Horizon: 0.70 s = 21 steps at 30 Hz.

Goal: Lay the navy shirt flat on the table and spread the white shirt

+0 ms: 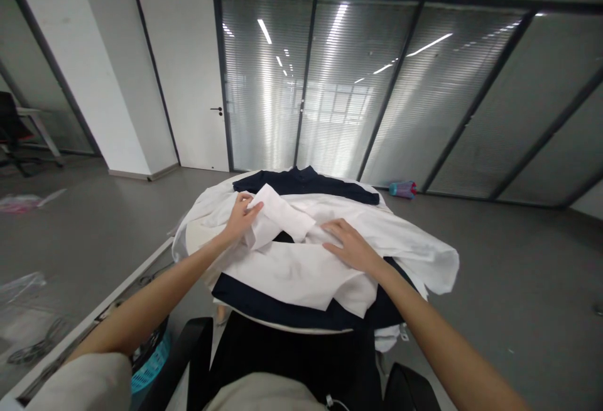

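Note:
A white shirt [292,269] lies spread across a small table, its sleeve [426,257] hanging out to the right. My left hand [241,215] is closed on the upper left part of the shirt, thumb and fingers pinching it beside a raised, folded band that looks like the collar [282,210]. On the shirt's right side rests my right hand [349,244], its thumb and fingers apart on the cloth. Dark navy cloth [301,181] shows behind the white shirt, and more of it shows along the near edge beneath.
Black chair armrests [195,342] flank my lap. A blue basket [153,364] stands on the floor at lower left, near cables. Beyond the table, a blue and pink basket [402,190] lies by the glass partition [343,97]. Clear plastic [21,288] lies at far left.

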Available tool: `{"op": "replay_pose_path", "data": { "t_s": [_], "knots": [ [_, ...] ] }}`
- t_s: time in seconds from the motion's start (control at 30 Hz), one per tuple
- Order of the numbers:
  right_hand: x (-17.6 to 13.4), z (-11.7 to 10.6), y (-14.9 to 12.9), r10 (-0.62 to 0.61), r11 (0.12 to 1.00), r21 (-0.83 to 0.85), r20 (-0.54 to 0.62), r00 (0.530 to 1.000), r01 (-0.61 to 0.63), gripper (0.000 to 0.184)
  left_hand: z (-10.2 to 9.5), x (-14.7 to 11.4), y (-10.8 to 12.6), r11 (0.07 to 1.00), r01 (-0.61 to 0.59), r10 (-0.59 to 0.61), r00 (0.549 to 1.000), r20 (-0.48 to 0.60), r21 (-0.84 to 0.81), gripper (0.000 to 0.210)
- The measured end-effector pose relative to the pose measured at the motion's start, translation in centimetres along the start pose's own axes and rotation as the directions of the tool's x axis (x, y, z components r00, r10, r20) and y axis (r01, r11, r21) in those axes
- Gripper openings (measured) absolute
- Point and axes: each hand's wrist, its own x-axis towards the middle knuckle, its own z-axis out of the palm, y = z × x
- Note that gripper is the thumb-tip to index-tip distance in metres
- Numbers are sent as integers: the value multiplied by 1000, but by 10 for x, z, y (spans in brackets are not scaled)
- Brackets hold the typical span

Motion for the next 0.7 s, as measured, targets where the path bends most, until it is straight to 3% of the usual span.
{"op": "replay_pose_path", "data": {
  "t_s": [0.07, 0.13, 0.3, 0.43, 0.57, 0.7],
  "knots": [
    [-9, 14, 9, 9, 999, 31, -19, 1000, -9, 35, 6, -5, -13, 992, 113, -113, 994, 0, -63, 36],
    [-14, 27, 17, 9, 999, 52, -51, 999, -6, 29, 8, -10, -20, 987, 147, -148, 989, -13, -69, 34],
    [-19, 34, 22, -23, 998, 63, -107, 994, 30, 19, 0, -16, -13, 998, 2, 1, 999, -53, 68, 23],
    [-21, 27, 16, 4, 999, 46, -232, 973, 6, 23, -5, -20, -6, 985, -50, 86, 972, -217, 167, 17],
    [-25, 23, 10, 79, 997, 43, -417, 906, -67, 25, -6, -24, -5, 998, 3, 11, 971, -239, 58, 21],
    [-28, 21, 8, 92, 996, 26, -462, 882, -90, 26, -7, -26, 0, 993, -12, -9, 984, -176, -116, 20]
  ]
}}
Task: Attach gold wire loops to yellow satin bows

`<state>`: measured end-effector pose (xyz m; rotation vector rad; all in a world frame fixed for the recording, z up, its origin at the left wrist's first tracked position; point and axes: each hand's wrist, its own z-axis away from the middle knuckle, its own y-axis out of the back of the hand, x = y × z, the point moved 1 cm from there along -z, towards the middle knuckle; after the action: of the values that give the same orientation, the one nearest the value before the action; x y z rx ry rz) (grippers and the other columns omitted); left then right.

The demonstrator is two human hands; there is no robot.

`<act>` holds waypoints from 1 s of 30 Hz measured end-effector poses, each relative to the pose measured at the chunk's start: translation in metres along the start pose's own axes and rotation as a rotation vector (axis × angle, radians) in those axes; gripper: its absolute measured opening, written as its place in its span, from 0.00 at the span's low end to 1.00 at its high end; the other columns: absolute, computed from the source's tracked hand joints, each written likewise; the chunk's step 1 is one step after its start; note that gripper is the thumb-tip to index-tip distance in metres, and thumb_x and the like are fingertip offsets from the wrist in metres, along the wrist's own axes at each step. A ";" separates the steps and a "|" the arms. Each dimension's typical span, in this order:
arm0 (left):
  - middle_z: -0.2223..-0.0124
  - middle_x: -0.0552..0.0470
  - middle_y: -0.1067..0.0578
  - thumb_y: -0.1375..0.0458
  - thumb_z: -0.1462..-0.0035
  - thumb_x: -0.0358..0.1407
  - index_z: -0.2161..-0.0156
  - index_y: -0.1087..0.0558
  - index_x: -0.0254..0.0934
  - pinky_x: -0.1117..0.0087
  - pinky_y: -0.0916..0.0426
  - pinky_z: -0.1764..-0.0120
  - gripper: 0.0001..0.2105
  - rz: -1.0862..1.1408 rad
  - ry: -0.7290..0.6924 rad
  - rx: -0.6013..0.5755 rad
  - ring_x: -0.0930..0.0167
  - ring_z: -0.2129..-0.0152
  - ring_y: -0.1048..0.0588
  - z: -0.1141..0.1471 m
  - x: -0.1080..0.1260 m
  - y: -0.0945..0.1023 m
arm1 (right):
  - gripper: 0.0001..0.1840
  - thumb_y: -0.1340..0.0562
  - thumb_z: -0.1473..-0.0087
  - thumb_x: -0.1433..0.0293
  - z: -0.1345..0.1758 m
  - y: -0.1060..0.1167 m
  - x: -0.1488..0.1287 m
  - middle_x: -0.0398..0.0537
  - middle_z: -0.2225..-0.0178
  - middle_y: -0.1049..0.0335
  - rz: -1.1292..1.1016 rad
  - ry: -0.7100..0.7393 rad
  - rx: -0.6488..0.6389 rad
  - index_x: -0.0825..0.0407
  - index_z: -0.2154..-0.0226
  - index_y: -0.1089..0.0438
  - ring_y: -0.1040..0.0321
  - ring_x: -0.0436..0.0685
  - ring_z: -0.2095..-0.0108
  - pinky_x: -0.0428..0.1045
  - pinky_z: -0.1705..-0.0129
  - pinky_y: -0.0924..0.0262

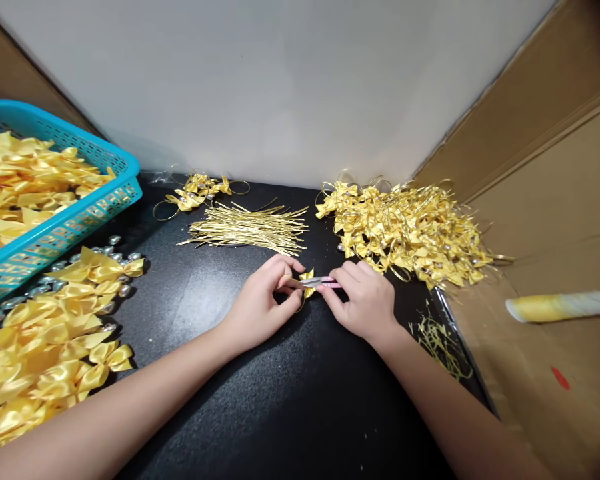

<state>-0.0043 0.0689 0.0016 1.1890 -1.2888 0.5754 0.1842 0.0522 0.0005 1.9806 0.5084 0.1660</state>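
At three o'clock from the left hand (263,303), narrow on a yellow satin bow (307,274), the right hand (365,298) around a silver-bladed tool (311,282).

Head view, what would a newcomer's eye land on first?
Likely the blue basket of yellow bows, far left. Next, the heap of looped bows at right rear. Then, in the middle, left fingers at one small bow and right fingers holding a slim tool.
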 end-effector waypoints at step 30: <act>0.61 0.49 0.28 0.44 0.45 0.35 0.69 0.29 0.39 0.55 0.46 0.55 0.04 -0.739 -0.100 0.010 0.61 0.59 0.34 0.003 0.004 0.000 | 0.13 0.35 0.54 0.68 0.004 -0.001 -0.035 0.39 0.77 0.38 -0.470 -0.409 -0.089 0.50 0.77 0.43 0.41 0.49 0.77 0.45 0.74 0.47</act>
<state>-0.0044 0.0651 0.0047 1.5950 -0.8298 -0.0201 0.1541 0.0346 0.0015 1.6946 0.6646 -0.4913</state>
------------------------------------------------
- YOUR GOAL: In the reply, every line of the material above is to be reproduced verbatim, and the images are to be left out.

- TASK RESULT:
Horizon: 0.70 s = 21 steps at 30 Hz.

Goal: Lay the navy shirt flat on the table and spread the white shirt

+0 ms: 

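Note:
A white shirt [292,269] lies spread across a small table, its sleeve [426,257] hanging out to the right. My left hand [241,215] is closed on the upper left part of the shirt, thumb and fingers pinching it beside a raised, folded band that looks like the collar [282,210]. On the shirt's right side rests my right hand [349,244], its thumb and fingers apart on the cloth. Dark navy cloth [301,181] shows behind the white shirt, and more of it shows along the near edge beneath.
Black chair armrests [195,342] flank my lap. A blue basket [153,364] stands on the floor at lower left, near cables. Beyond the table, a blue and pink basket [402,190] lies by the glass partition [343,97]. Clear plastic [21,288] lies at far left.
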
Available tool: `{"op": "replay_pose_path", "data": { "t_s": [_], "knots": [ [_, ...] ] }}`
- t_s: time in seconds from the motion's start (control at 30 Hz), one per tuple
- Order of the numbers:
  right_hand: x (-17.6 to 13.4), z (-11.7 to 10.6), y (-14.9 to 12.9), r10 (-0.62 to 0.61), r11 (0.12 to 1.00), r21 (-0.83 to 0.85), r20 (-0.54 to 0.62), r00 (0.530 to 1.000), r01 (-0.61 to 0.63), gripper (0.000 to 0.184)
  left_hand: z (-10.2 to 9.5), x (-14.7 to 11.4), y (-10.8 to 12.6), r11 (0.07 to 1.00), r01 (-0.61 to 0.59), r10 (-0.59 to 0.61), r00 (0.549 to 1.000), r20 (-0.48 to 0.60), r21 (-0.84 to 0.81), gripper (0.000 to 0.210)
- The measured end-effector pose relative to the pose measured at the motion's start, translation in centimetres along the start pose's own axes and rotation as the directions of the tool's x axis (x, y, z components r00, r10, r20) and y axis (r01, r11, r21) in those axes
- Gripper openings (measured) absolute
- Point and axes: each hand's wrist, its own x-axis towards the middle knuckle, its own z-axis out of the palm, y = z × x
- Note that gripper is the thumb-tip to index-tip distance in metres
- Numbers are sent as integers: the value multiplied by 1000, but by 10 for x, z, y (spans in brackets are not scaled)
- Brackets hold the typical span

Motion for the next 0.7 s, as measured, targets where the path bends most, until it is straight to 3% of the usual span.
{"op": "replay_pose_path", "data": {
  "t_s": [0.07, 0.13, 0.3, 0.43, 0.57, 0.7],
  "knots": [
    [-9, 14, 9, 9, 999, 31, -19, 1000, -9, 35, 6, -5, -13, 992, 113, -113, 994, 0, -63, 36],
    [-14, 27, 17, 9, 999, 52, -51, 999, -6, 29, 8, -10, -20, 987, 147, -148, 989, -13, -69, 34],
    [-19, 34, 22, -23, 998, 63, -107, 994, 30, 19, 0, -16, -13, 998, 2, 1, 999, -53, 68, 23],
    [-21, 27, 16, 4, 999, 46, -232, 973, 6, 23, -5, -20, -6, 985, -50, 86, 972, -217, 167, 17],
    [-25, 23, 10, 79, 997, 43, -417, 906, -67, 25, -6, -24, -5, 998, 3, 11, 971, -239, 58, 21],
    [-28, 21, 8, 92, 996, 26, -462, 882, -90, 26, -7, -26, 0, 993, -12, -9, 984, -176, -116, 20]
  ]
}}
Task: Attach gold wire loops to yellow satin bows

`<state>`: measured end-effector pose (xyz m; rotation vector rad; all in a world frame fixed for the recording, z up, its origin at the left wrist's first tracked position; point and axes: each hand's wrist, its own z-axis away from the middle knuckle, its own y-axis out of the back of the hand, x = y × z, the point moved 1 cm from there along -z, towards the middle knuckle; after the action: of the values that give the same orientation, the one nearest the value before the action; x y z rx ry rz) (grippers and the other columns omitted); left then right.

The demonstrator is two human hands; there is no robot.

`<act>` holds waypoints from 1 s of 30 Hz measured end-effector poses, each relative to the pose measured at the chunk's start: translation in metres along the start pose's own axes and rotation as a rotation vector (axis × angle, radians) in those axes; gripper: its absolute measured opening, written as its place in its span, from 0.00 at the span's low end to 1.00 at its high end; the other columns: absolute, computed from the source's tracked hand joints, each written likewise; the chunk's step 1 is one step after its start; note that gripper is the thumb-tip to index-tip distance in metres, and thumb_x and the like are fingertip offsets from the wrist in metres, along the wrist's own axes at each step. A ";" separates the steps and a "|" the arms. Each dimension's typical span, in this order:
arm0 (left):
  - middle_z: -0.2223..-0.0124
  - middle_x: -0.0552..0.0470
  - middle_y: -0.1067..0.0578
  - thumb_y: -0.1375..0.0458
  - thumb_z: -0.1462..-0.0035
  - thumb_x: -0.0358..0.1407
  - index_z: -0.2161..-0.0156
  - index_y: -0.1087..0.0558
  - index_x: -0.0254..0.0934
  - pinky_x: -0.1117..0.0087
  - pinky_y: -0.0916..0.0426
  - pinky_z: -0.1764..-0.0120
  - gripper: 0.0001..0.2105
  - rz: -1.0862..1.1408 rad
  - ry: -0.7290..0.6924 rad
  - rx: -0.6013..0.5755 rad
  - ring_x: -0.0930..0.0167
  - ring_z: -0.2129..-0.0152
  - ring_y: -0.1048..0.0588
  - z: -0.1141..0.1471 m
  - x: -0.1080..0.1260 m
  - y: -0.0945..0.1023 m
arm1 (right):
  - gripper: 0.0001..0.1840
  - thumb_y: -0.1340..0.0562
  - thumb_z: -0.1473..-0.0087
  - thumb_x: -0.1433..0.0293
  - z: -0.1345..0.1758 m
  - y: -0.1060..0.1167 m
  - x: -0.1488..0.1287 m
  - middle_x: -0.0398..0.0537
  - middle_z: -0.2225..-0.0178
  - middle_y: -0.1049..0.0335
  - rz: -1.1292..1.1016 rad
  - ry: -0.7100..0.7393 rad
  - rx: -0.6488..0.6389 rad
  - index_x: -0.0825..0.0407
  - index_z: -0.2154..-0.0226
  - index_y: -0.1089..0.0438
  - ring_y: -0.1040..0.0321
  - ring_x: -0.0436..0.0685
  - ring_z: -0.2095..-0.0108
  - pinky_x: -0.0428..0.1045
  - pinky_z: -0.1705..-0.0129
  - pinky_y: -0.0924..0.0262


<state>-0.0043 0.0689 0.0016 1.1890 -1.2888 0.5754 0.1842 0.0522 0.0005 1.9806 0.5084 0.1660</state>
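At three o'clock from the left hand (263,303), narrow on a yellow satin bow (307,274), the right hand (365,298) around a silver-bladed tool (311,282).

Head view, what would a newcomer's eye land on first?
Likely the blue basket of yellow bows, far left. Next, the heap of looped bows at right rear. Then, in the middle, left fingers at one small bow and right fingers holding a slim tool.
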 end-effector waypoints at step 30: <act>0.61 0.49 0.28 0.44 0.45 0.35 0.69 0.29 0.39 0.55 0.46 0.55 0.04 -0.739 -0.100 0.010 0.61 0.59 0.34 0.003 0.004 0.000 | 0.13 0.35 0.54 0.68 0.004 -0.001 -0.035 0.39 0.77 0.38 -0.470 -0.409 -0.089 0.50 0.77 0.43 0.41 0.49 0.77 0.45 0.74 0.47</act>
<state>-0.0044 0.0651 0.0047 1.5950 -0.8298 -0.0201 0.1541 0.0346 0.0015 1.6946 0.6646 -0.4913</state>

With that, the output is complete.